Sunday, December 03, 2006

Symbols Matter

There are a few things here that might be worth thinking about and discussing in class, something I never thought I'd say about a column by Clift, typically among the worst practitioners of Convention Wisdom instead of reporting or original thought. . . . .And there's still much here that is too facile. . . But still:

Clift: Senator-Elect Webb Not to Be Toyed With
Virginia Senator-elect Jim Webb is the rare Washington figure who doesn't suck up to power.
WEB-EXCLUSIVE COMMENTARY
By Eleanor Clift
Newsweek
Updated: 2:42 p.m. ET Dec 1, 2006

Dec. 1, 2006 - Every so often a politician comes along who doesn’t pander to the president. Fresh off a nasty campaign that centered on the war in Iraq, Virginia Senator-elect Jim Webb had no interest in a picture of himself with President Bush, and he didn’t want to exchange small talk with the man whose war policies he opposes. So he skipped the receiving line at a White House reception for newly elected members of Congress, creating the first of what we should all hope will be many ripples in Washington.

Webb’s presumed snub of Bush is rare enough in a city where everybody who’s anybody has a glory wall, and social occasions are geared to a parade of picture taking. But what happened next is where the story really takes off. President Bush, spying Webb across the room, walked over to him and asked, “How’s your boy?” Webb’s son is a Marine in Iraq.

A more seasoned politician might have been flattered that the president knew his son was in the line of fire and bothered to ask about him. That wouldn’t be Webb, a best-selling author who got into electoral politics for primarily one reason, his opposition to the Iraq war. “I’d like to get them out of Iraq,” he replied, according to several published accounts. “That’s not what I asked you,” Bush said, repeating his question: “How’s your boy?” Webb’s reply: “That’s between me and my boy.” Afterward, a source told The Hill newspaper that Webb was so angered by the exchange he was tempted to slug the guy. That might have prompted the Secret Service to pull their weapons, which wouldn’t have been the first time Webb, a highly decorated Vietnam combat veteran, faced the barrel of a gun.
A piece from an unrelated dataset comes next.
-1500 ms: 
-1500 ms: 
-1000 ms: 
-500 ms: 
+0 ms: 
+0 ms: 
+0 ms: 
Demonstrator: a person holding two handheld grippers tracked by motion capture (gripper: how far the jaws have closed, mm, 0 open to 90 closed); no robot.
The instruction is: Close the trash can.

A quirky individualist who wants no part of the phony collegiality of Washington, Webb was rightly insulted when Bush pressed him in that bullying way—“That’s not what I asked you”—trying to force the conversation back to Webb’s son. Webb could have asked how the Bush girls are doing, partying their way across Argentina. He could have told Bush he was worried about his son; the vehicle next to him was blown up recently, killing three Marines. Given the contrast between their respective offspring, Webb showed restraint.

But that’s not how much of official Washington reacted. Columnist George F. Will was the most offended, declaring civility dead and Webb a boor and a “pompous poseur.” Were the etiquette police as exercised when Vice President Dick Cheney told Democratic Sen. Patrick Leahy to perform an anatomically impossible act on the Senate floor? Or is that amusing by Washington’s odd standards?

Webb told The Washington Post that his intention was not to offend Bush or the institution of the presidency but that “leaders do some symbolic things to try to convey who they are and what the message is.” By standing up to Bush, Webb became a hero to a lot of people who voted against this president and this war, and whose views have been sidelined for six years. Symbols matter. Bush certainly understands their importance, or he wouldn’t have jetted onto that carrier in a flight suit and stood in front of a banner that proclaimed MISSION ACCOMPLISHED more than a thousand days and thousands more deaths ago. A president snubbed by a junior senator-elect and then, more tellingly by the puppet prime minister in Iraq, should be wondering where he went wrong, not the other way around.

It’s justice long overdue for a president who has so abused the symbols of war to get his comeuppance from a battlefield hero who personifies real toughness as opposed to fake toughness. Bush struts around with this bullying frat-boy attitude, and he gets away with it because nobody stands up to him. Bush could have left Webb’s initial response stand, but no, he had to jab back—“That’s not what I asked you.” Webb is not one to be bullied. He knows what real toughness is, and it’s not lording it over people who are weaker than you, and if you’re president, everybody by definition is weaker.

The lords of Washington will say that Webb got off to a rocky start, but so did Paul Wellstone, another iconoclastic citizen turned politician who dared to violate social protocol. It was another Bush and another gulf war, but Wellstone’s initial impropriety set the stage for what turned out to be a distinguished and even inspirational career that was tragically cut short by a plane crash four years ago. A professor of political science at Minnesota’s Carleton College, Wellstone was antiwar even then and had run on a progressive platform. At a White House reception in 1991 for newly elected members, Wellstone used his time in the receiving line with President George H.W. Bush to press his opposition to the first gulf war that loomed on the horizon and to urge more attention to education and health care. After he moved through the line, Bush was overheard saying, “Who is this chickens--t?” It's a sentiment the son surely shares.